Zhenya began her most recent speech on the 9th of January by addressing the judge with a poem in which she explained that in all this time the investigation of her case has not been conducted, thus no new materials or evidence can appear in her case, therefore the circumstances won’t change. 

Zhenya said: I have accepted that you have decided to ruin my life, but how can you ruin the lives of two young girls who have only just believed in the possibility of a normal life, in the possibility of a family? In the same poem, Zhenya says that she has only one grandmother left and would like to be able to see her again. 

One of Zhenya's grandmothers, Nina Katerli, could not wait for Zhenya's release. She died in the ninetieth year of life in Saint Petersburg, Zhenya’s hometown. Directors, actors, and many people from the cultural community wrote a letter to Tatiana Moskalkova, the human rights ombudsman at the time, asking her to let Zhenya attend her grandmother's funeral while detained in Moscow. They obliged. This seemed like an incredible mercy, but at a later trial Zhenya recounted that she was transported in an “iron box,” a “cage on wheels,” that was approximately “three foot by five foot.” She explained that it was impossible to stand or sit normally and that it was extremely cold because there was no heating and she was not allowed to take warm clothes with her. In a period of 25 hours she was only offered to go to the bathroom twice. 
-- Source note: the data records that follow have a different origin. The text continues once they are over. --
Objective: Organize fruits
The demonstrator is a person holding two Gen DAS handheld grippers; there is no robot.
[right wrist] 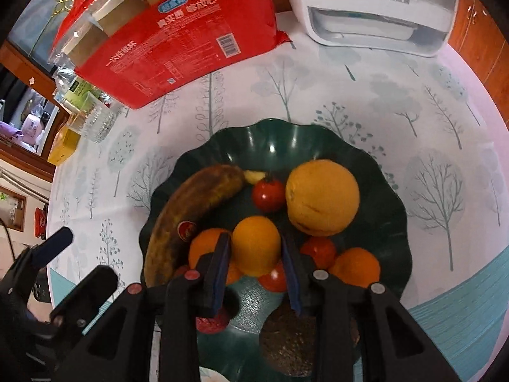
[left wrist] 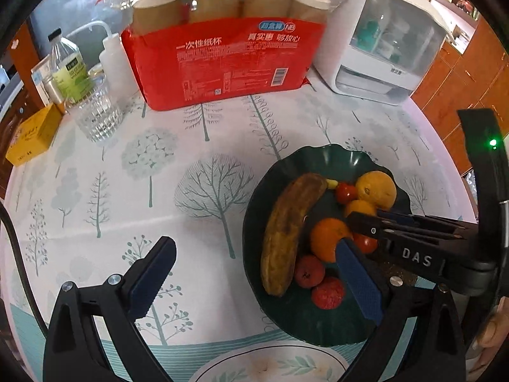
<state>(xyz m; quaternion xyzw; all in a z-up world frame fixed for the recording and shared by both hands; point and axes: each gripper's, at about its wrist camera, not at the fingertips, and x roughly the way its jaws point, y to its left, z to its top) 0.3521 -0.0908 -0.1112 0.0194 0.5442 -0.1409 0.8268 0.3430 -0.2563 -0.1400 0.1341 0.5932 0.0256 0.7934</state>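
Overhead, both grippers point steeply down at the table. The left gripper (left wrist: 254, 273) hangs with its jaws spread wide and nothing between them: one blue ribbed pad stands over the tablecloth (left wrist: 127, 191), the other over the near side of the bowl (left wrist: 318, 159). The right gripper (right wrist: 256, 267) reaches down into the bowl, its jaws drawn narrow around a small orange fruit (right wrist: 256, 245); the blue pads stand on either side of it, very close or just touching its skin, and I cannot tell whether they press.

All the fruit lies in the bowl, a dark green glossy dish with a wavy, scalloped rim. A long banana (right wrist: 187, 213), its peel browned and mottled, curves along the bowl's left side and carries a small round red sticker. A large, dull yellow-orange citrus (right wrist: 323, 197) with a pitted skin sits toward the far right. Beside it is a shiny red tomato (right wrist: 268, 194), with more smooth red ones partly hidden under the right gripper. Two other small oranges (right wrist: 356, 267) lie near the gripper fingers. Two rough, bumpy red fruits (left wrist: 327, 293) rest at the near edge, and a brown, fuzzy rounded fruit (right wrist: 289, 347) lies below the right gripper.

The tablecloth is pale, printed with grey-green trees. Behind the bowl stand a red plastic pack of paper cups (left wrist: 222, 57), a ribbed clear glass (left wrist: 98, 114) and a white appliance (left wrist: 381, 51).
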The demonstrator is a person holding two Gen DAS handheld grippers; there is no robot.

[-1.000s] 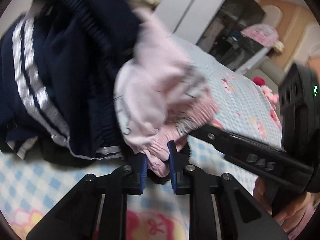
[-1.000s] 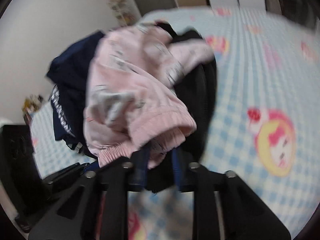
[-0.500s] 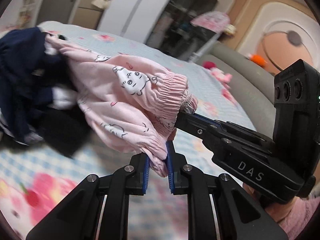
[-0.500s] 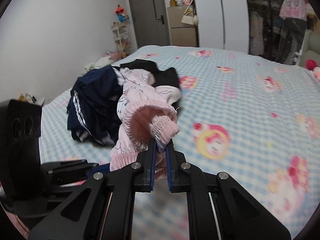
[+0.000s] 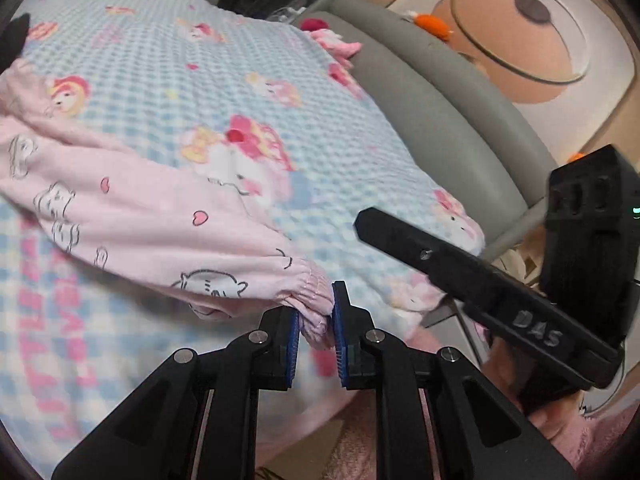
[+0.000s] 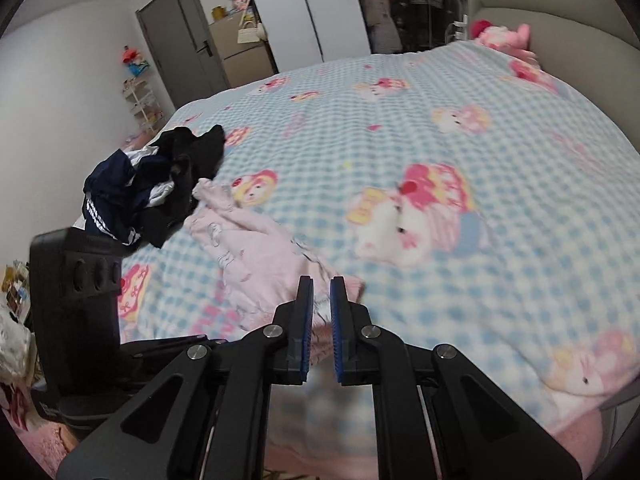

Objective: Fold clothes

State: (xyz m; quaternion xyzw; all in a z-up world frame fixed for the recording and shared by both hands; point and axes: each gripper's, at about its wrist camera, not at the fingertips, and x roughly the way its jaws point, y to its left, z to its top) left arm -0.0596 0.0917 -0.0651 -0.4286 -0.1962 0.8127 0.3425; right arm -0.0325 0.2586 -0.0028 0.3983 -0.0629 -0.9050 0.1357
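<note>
Pink pyjama trousers (image 5: 132, 216) w/ little cat drawings and hearts lie stretched across the bed (image 5: 168, 60), on a blue-and-white checked blanket w/ cartoon prints. Left tongs (image 5: 316, 320) are nearly closed, blue pads pinching the gathered elastic edge of the trousers; fabric is bunched btwn the pads and runs away to the upper left of that view. Right tongs (image 6: 321, 312) are also closed down to a narrow gap, w/ the pink cloth's edge caught btwn their pads; in the right wrist view the trousers (image 6: 256, 256) trail off toward the upper left across the blanket.

At the far end of the pink cloth sits a pile of other clothes (image 6: 148, 188): a navy piece w/ white stripes, some white fabric and a black item, all crumpled together near the bed's left edge. The pink trousers touch that pile or lie just beside it; can't tell which.

In the left wrist view the right tongs' black body shows on the right, above the bed corner, w/ a hand (image 5: 544, 420) and a fuzzy pink sleeve under it. Grey padded headboard (image 5: 432, 100) borders the bed's far side, a pink plush toy (image 6: 504, 36) against it. Background has a grey door (image 6: 176, 40) and a white wardrobe (image 6: 304, 8).
</note>
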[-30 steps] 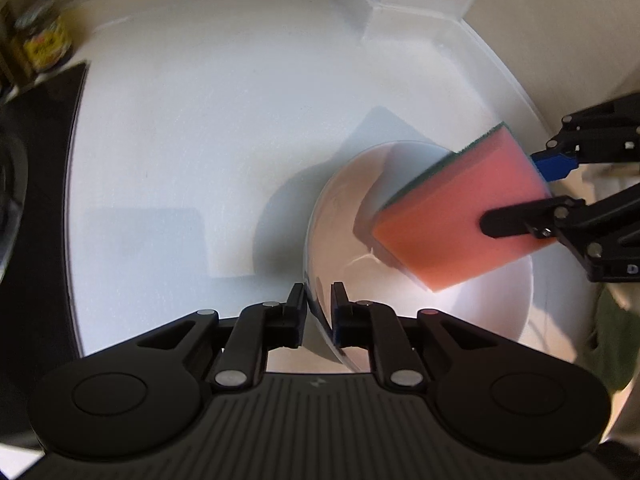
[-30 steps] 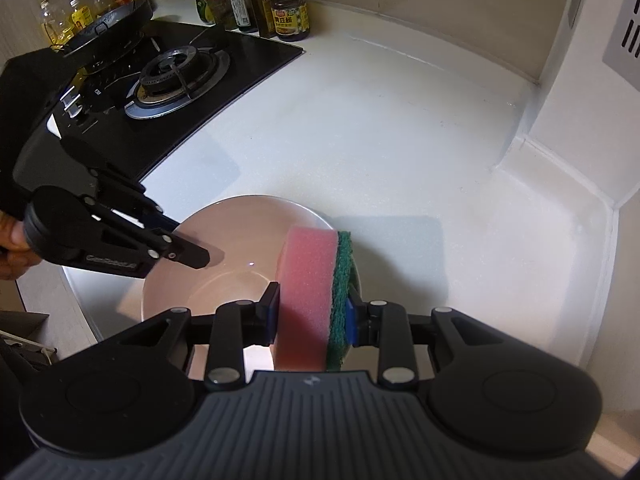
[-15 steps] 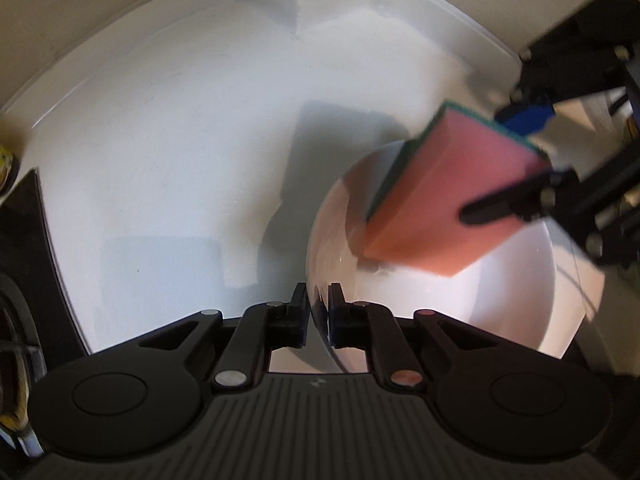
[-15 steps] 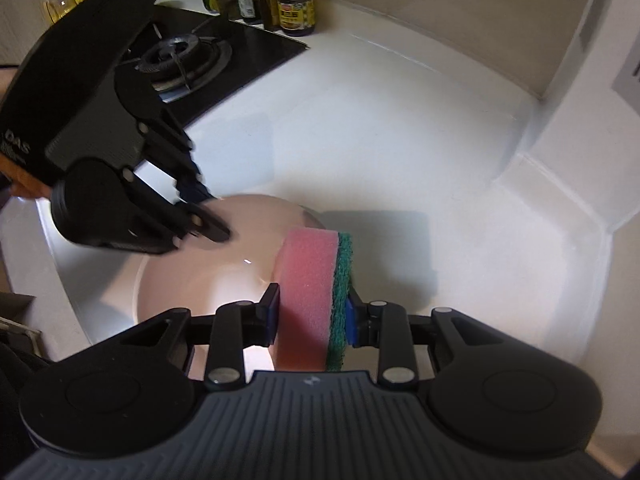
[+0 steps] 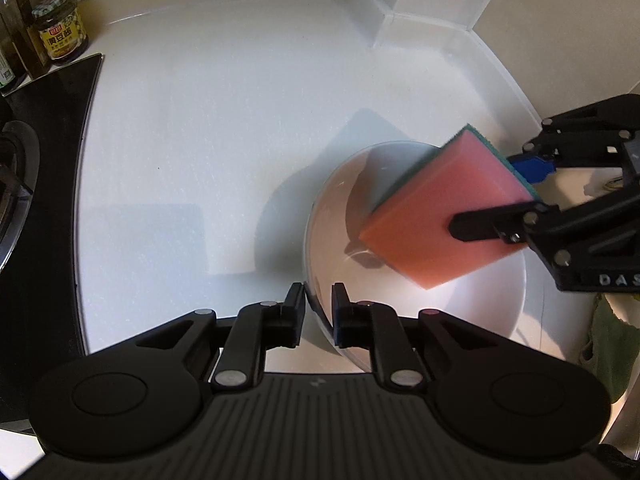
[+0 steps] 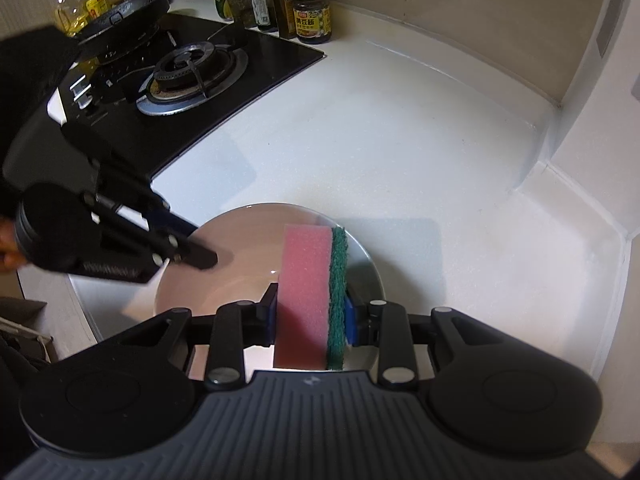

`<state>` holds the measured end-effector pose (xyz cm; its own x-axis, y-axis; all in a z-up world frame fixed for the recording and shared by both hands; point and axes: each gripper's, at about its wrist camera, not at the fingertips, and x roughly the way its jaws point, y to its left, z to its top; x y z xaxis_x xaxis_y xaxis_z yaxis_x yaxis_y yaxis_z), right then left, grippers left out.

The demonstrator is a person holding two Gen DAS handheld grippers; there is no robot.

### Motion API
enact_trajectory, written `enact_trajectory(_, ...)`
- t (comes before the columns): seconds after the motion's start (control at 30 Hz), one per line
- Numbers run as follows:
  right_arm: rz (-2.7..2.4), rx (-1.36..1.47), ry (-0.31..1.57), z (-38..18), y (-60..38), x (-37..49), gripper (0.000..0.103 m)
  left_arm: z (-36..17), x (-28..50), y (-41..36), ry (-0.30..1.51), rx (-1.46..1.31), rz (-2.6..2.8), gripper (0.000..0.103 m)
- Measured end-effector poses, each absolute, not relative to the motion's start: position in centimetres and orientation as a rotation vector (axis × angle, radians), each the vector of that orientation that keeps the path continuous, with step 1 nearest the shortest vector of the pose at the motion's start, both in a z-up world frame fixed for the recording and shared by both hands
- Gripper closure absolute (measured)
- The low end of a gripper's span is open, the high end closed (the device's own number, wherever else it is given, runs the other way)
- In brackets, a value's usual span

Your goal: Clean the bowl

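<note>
White counter [image 6: 400,152], glossy, runs into a corner where beige walls and a white boxed column meet; black glass hob [image 6: 192,80] sits at its left end w/ one burner [image 6: 192,68] in plain view and a dark pan [image 6: 124,12] over a 2nd spot behind it. Row of jars and bottles along the back wall — approx. eight, incl. a brown-paste jar w/ yellow label [image 6: 312,16]; the far ones are too small to count surely. One bowl [image 6: 240,240], pale and shiny, stands on the counter near its front edge, nothing in it but reflections. One sponge [image 6: 308,292] — pink foam w/ green scrub layer on its right face — is pinched between the pads of the right gripper [image 6: 310,316] and hangs over the bowl's right side; can't tell if it touches the inside. Left gripper [image 5: 318,312] straddles the bowl's near-left rim, one finger outside, one inside; its jaws have just been opening, and a small gap shows each side of the rim, so no squeeze on it. Green cloth [image 5: 612,344] lies at the counter's right edge. Part of a hand [image 6: 6,248] shows behind the left gripper.
</note>
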<state>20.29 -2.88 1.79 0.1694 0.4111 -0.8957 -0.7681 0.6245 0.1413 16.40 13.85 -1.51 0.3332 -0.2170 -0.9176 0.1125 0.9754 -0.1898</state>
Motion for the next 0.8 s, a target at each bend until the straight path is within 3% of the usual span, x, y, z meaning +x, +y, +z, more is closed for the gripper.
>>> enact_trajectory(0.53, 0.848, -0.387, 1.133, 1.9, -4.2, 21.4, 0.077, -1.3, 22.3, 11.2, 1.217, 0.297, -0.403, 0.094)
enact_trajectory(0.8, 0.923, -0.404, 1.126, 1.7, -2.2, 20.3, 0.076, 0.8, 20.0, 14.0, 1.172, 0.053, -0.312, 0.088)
Even detained in solitary confinement, Zhenya remains one of the wittiest and freest artists of modern Russia. The speeches Zhenya makes at the trial, the poems she writes in detention, the letters she writes addressing her fans or friends are published in a specially curated channel. They are quoted, reposted, forwarded. In her letters she jokingly retells the Russian propaganda that plays all day long on the TV in her cell, asks for more books to be sent, shares how she plays Scrabble with herself, and incessantly supports those who remain in Russia and those who were forced to emigrate. 

She misses her daughters, her theater, her family and friends very much, but she continues to embody hope. Zhenya writes: There's a long, long way to go. We have to be patient and optimistic.

Vera Shengeliya, January 25, 2024. Vera is a Visiting Scholar for the Center of Civic Engagement at Bard College. She has worked as a disability rights defender for many years in Russia. After the full-scale invasion, Vera left Moscow and currently lives in New York City.